Als der Häuptling 1965 in „Winnetou III“ sterben sollte, gab es wütende Proteste der Kinozuschauer. Aber im selben Jahr wurde noch „Old Surehand I“ gedreht, in dem Brice seine Leinwandauferstehung feiern konnte. Die Vermarktungsmaschinerie lief damals auf Hochtouren. Modellfiguren, Quartettspiele und Handpuppen wurden hergestellt, Indianerzelte und Federschmuck fand man in vielen Kinderzimmern. Im Kino war der Boom 1968 und nach 17 Filmen vorbei. In Deutschland machte sich ein anderer Zeitgeist breit.

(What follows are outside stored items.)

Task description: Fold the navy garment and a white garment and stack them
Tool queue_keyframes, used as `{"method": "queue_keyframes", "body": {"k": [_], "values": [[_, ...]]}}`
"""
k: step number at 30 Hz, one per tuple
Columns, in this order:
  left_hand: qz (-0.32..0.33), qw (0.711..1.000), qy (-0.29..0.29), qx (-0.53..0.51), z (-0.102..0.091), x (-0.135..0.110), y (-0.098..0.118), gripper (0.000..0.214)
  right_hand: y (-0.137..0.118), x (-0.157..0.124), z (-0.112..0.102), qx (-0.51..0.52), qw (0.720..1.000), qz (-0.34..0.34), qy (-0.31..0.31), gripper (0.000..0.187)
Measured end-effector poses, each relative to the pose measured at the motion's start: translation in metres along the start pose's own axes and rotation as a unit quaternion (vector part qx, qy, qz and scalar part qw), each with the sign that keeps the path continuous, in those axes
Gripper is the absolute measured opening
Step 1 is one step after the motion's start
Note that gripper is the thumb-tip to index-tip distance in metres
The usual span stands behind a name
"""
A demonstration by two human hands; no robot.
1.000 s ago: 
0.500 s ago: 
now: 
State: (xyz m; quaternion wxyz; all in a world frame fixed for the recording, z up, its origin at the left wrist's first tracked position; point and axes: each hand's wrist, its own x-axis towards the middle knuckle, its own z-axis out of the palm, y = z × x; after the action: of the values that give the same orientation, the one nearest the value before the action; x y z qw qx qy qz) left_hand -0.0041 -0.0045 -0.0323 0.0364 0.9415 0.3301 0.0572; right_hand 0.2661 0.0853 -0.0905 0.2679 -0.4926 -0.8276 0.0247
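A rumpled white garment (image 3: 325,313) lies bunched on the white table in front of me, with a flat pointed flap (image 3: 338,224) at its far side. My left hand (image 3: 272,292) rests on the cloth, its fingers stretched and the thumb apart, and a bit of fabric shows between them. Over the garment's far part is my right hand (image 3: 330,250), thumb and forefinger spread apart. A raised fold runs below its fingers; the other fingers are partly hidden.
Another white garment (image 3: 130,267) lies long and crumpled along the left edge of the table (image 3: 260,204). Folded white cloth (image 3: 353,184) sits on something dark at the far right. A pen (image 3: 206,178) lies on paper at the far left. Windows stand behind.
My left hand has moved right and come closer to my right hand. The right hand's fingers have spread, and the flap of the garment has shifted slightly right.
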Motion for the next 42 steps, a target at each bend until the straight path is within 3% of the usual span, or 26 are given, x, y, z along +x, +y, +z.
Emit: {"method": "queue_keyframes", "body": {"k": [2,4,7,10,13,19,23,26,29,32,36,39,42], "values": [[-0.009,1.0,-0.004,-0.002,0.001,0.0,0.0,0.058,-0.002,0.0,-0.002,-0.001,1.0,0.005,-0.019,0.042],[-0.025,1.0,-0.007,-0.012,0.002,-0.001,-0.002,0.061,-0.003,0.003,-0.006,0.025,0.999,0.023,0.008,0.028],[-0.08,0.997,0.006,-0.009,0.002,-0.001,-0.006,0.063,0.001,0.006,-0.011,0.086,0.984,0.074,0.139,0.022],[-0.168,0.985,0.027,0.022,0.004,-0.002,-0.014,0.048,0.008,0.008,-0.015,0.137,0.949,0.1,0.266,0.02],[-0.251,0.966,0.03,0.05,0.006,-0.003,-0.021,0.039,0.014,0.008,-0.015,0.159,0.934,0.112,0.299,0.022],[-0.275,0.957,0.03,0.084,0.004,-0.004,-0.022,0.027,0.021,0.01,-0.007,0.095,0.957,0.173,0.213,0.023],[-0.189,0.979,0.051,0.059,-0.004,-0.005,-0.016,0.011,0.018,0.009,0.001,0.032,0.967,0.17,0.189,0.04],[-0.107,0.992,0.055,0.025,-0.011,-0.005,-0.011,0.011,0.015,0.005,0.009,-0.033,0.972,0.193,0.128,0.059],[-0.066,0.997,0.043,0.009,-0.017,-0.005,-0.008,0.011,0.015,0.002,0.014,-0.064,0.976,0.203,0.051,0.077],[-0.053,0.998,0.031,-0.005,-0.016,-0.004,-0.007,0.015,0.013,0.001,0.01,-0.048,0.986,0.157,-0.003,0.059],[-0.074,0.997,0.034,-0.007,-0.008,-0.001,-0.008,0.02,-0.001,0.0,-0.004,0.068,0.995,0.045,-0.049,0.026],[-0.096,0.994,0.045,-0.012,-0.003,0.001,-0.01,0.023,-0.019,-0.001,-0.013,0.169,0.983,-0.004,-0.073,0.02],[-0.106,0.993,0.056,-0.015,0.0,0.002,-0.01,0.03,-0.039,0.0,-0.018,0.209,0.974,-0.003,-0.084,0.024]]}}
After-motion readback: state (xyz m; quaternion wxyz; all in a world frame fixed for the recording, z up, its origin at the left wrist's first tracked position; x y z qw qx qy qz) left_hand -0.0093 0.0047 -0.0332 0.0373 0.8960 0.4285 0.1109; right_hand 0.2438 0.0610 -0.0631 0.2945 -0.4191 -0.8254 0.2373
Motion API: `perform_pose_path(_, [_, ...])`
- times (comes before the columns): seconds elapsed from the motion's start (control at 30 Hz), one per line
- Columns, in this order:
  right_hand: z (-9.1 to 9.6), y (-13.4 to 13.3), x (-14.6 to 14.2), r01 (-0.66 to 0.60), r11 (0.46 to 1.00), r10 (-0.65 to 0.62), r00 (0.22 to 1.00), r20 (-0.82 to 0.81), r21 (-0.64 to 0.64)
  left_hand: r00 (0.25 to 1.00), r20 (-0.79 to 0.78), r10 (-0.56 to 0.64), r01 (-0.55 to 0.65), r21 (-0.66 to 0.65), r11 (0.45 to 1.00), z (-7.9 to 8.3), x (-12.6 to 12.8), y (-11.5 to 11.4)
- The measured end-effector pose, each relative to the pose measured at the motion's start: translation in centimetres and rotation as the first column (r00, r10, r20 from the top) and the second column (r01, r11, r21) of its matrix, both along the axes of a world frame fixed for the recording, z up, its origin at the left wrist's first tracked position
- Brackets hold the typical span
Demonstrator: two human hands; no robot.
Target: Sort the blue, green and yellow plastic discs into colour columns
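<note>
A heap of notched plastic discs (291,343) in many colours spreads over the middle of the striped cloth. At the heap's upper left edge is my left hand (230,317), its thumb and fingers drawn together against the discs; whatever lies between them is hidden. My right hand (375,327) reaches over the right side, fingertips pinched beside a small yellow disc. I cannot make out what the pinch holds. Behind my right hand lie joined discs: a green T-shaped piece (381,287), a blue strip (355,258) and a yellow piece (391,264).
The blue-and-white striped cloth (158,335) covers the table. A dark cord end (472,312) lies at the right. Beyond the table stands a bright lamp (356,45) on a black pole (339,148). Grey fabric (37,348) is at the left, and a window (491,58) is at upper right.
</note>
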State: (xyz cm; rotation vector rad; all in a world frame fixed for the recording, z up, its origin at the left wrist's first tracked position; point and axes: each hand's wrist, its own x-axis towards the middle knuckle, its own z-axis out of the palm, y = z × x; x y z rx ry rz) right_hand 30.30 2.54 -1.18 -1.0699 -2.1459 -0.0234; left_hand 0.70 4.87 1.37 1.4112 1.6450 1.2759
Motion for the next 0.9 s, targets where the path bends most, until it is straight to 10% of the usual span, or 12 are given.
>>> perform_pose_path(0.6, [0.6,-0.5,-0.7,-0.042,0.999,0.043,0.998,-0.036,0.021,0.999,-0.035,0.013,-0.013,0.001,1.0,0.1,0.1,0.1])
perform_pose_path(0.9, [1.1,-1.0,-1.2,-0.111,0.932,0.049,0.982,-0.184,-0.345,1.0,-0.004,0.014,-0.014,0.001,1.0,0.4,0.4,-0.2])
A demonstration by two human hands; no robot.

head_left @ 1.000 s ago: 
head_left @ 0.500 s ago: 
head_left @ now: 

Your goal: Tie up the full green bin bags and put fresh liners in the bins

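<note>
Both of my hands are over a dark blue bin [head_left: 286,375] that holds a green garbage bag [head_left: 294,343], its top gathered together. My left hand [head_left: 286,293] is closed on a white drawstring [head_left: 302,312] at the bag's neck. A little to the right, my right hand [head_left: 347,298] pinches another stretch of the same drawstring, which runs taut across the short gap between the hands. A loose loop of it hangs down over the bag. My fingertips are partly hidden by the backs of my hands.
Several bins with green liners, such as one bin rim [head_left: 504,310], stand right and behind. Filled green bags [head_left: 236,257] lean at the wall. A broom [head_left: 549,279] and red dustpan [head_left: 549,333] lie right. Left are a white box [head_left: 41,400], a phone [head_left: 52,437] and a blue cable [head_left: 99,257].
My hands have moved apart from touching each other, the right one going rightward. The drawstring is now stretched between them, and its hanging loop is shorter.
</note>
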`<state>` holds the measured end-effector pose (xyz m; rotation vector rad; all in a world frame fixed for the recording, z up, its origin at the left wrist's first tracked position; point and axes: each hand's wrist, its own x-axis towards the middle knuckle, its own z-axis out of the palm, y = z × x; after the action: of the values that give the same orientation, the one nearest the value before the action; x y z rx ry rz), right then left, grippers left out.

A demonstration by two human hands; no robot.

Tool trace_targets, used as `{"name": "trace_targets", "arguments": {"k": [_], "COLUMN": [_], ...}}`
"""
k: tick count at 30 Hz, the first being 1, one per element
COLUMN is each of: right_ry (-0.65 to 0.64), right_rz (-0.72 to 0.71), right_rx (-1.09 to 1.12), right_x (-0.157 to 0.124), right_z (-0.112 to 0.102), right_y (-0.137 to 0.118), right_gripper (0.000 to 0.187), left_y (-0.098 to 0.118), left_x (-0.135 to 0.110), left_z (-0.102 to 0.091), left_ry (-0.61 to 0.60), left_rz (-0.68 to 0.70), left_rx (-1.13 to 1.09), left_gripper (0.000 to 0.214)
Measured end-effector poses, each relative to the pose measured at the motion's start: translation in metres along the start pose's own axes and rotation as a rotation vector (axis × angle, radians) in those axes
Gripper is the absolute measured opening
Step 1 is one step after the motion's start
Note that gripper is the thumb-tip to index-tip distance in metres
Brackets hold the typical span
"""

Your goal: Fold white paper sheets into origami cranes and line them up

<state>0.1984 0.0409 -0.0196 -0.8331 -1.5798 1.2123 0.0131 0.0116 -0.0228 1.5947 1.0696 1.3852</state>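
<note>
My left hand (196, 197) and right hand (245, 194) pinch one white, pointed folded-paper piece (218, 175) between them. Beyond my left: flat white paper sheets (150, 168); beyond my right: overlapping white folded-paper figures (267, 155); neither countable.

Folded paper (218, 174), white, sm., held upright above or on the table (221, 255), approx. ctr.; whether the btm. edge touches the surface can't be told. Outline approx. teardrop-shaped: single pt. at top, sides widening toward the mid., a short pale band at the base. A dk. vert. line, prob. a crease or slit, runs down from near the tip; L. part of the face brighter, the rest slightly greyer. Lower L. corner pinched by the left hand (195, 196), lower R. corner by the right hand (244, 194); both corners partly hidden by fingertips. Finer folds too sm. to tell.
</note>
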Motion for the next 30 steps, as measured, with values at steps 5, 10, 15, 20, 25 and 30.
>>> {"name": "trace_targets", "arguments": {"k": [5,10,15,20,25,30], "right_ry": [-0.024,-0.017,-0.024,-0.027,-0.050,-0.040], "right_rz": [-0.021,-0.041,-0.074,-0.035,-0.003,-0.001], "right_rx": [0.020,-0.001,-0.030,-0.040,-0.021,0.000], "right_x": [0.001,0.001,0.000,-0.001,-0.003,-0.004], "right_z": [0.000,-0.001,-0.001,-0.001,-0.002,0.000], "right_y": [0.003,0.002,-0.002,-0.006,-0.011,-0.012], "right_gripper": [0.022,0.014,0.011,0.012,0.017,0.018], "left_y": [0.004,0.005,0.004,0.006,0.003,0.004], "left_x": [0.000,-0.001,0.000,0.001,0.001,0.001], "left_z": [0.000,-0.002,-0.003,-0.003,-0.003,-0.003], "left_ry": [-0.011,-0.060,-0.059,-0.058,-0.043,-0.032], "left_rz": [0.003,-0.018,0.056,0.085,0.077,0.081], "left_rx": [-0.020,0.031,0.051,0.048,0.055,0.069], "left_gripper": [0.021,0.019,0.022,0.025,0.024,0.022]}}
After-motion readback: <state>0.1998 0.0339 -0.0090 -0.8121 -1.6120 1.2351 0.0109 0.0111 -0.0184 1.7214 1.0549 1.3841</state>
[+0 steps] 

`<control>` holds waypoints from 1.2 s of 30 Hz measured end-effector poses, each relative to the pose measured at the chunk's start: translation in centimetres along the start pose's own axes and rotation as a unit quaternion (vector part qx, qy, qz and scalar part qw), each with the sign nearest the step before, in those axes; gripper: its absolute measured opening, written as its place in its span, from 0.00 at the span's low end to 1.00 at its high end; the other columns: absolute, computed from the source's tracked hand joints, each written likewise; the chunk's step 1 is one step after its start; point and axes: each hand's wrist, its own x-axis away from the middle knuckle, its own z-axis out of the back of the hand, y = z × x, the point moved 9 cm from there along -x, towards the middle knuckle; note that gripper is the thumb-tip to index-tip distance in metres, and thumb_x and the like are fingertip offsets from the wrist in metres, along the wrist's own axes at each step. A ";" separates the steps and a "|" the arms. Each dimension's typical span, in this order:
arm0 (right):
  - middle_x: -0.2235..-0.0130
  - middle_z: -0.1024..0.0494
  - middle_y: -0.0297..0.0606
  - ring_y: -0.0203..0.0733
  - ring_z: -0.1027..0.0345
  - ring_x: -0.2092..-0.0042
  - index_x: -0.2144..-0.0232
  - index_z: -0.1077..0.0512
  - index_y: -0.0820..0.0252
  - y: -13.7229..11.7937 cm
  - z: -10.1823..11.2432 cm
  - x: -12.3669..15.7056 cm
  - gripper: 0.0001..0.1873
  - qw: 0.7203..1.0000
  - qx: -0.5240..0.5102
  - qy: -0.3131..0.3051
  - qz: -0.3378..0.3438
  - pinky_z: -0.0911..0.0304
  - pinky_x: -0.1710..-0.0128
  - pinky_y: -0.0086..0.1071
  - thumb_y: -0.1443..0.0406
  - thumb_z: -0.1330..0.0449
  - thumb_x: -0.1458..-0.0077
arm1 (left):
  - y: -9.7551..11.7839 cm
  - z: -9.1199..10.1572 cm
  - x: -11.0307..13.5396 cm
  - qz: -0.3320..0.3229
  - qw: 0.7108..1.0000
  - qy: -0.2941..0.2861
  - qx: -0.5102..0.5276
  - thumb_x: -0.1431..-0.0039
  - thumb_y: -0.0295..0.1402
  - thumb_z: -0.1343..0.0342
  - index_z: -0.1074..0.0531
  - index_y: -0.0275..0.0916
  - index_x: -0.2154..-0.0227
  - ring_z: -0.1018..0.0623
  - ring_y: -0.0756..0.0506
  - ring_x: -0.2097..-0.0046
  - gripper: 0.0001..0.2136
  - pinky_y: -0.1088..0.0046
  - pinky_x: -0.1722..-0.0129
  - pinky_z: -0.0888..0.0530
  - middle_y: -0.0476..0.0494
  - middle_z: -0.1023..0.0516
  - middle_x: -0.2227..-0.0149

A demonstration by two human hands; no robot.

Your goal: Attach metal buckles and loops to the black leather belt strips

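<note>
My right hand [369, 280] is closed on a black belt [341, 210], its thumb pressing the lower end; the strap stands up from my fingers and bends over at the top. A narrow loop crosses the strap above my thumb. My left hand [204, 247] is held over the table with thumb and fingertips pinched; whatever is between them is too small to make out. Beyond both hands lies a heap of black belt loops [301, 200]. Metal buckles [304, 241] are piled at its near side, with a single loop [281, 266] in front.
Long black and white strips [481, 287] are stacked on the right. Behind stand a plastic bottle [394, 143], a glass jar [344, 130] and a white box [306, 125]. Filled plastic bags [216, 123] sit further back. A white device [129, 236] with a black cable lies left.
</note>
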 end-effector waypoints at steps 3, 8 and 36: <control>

Pierre Brice als Winnetou in Bad Segeberg
Jenseits der Leinwände ließ sich die Erfolgsgeschichte verlängern. Im Sauerlandort Elspe und in Bad Segeberg trat Pierre Brice noch als Winnetou auf. Jetzt ist der 85-Jährige in Rente.
Im Jahr 2000 versammelte Jürgen von der Lippe Kollegen wie Rüdiger Hoffmann, Mike Krüger, Bastian Pastewka und Hella von Sinnen um sich, um ein altes May-Hörspiel neu einzulesen. Das höchst vergnügliche Ergebnis heißt „Ja uff erst mal – Winnetou unter Comedy-Geiern“ und gilt wegen der Stardichte als „Woodstock der Winnetou-Comedy“. Wie lebendig der Mythos immer noch ist, zeigte sich im Jahr 2001, als Michael „Bully“ Herbig mit seiner Westernparodie „Der Schuh des Manitu“ einen Riesenerfolg erzielen konnte. Mehr als elf Millionen Zuschauer haben den Film im Kino gesehen.
Die Messlatte liegt also hoch. Ob nun ein neuer Film entsteht oder mehrere, ist eigentlich egal. Nur gut muss es natürlich werden. Sonst: Marterpfahl.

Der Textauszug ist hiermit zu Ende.